Police in California have arrested a man accused of being among a group of hackers who found a way to take over Twitter CEO Jack Dorsey’s Twitter account.

The hacker was allegedly part of a group called The Chuckling Squad, which claimed responsibility for hacking the accounts of Dorsey and other high-profile celebrities. The arrest was made a couple of weeks ago, but it took a while to become public.

The hackers used a method called SIM-swapping, which doesn’t require high technical expertise. The alleged Chuckling Squad member arrested is accused of providing the group with numbers for high-profile targets. In the case of Dorsey, the attackers tricked the mobile carrier into issuing a new SIM card with the same number.

For 20 minutes, hackers posted anti-Semitic messages on Dorsey’s account. With access to the phone number logged in the two-factor authentication solution, resetting the password was easy. At this point, it’s clear why two-factor authentication with SMS is vulnerable to attacks.

“He was a member of Chuckling Squad but not anymore. He was an active member for us by providing celebs/public figure [phone] numbers and helped us hack them,” said Debug, a member of the Chuckling Squad to Vox.

SIM-swapping still works because few people use two-factor authentication, the ones that have it use SMS codes, and the call-center operators for mobile networks lack the training and procedures to identify attackers.

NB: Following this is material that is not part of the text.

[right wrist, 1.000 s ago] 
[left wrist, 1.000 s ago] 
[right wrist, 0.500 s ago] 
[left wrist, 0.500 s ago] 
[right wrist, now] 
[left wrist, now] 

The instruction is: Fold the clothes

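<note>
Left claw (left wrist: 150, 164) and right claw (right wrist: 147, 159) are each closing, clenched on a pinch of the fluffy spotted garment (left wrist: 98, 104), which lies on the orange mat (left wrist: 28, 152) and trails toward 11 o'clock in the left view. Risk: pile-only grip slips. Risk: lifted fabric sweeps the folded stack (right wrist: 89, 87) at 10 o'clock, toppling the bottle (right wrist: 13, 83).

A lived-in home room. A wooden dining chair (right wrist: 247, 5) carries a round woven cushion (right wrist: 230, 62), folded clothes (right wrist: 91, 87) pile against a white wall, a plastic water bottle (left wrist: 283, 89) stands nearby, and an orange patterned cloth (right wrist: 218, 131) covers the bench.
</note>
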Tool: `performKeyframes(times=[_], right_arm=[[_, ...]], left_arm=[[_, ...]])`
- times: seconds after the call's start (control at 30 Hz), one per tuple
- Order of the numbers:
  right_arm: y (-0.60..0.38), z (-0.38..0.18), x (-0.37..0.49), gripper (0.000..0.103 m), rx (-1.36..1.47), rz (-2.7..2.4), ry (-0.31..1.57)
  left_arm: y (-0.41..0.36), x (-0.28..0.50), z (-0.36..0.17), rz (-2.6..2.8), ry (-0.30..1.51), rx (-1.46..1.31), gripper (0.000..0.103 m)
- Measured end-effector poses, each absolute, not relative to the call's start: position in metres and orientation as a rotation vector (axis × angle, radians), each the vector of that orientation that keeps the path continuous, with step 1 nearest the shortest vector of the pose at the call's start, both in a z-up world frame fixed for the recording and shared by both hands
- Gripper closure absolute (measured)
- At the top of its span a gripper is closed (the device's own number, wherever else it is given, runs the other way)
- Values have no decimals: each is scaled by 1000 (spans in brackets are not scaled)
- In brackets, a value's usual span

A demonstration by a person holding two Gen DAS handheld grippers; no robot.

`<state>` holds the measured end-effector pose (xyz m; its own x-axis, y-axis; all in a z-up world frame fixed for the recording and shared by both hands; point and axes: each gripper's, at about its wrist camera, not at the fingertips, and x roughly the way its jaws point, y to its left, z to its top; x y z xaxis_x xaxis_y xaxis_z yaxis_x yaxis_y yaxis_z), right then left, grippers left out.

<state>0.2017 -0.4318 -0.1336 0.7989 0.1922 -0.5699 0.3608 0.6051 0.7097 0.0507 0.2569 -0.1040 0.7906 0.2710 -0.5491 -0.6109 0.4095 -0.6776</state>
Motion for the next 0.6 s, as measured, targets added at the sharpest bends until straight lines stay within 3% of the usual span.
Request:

“We applaud the efforts of all the law enforcement agencies involved in this arrest,” said the Santa Clara County District Attorney’s Office for Vox. “REACT (Regional Enforcement Allied Computer Team) continues to work with and assist our law enforcement partners in any way we can. We hope this arrest serves as a reminder to the public that people who engage in these crimes will be caught, arrested and prosecuted.”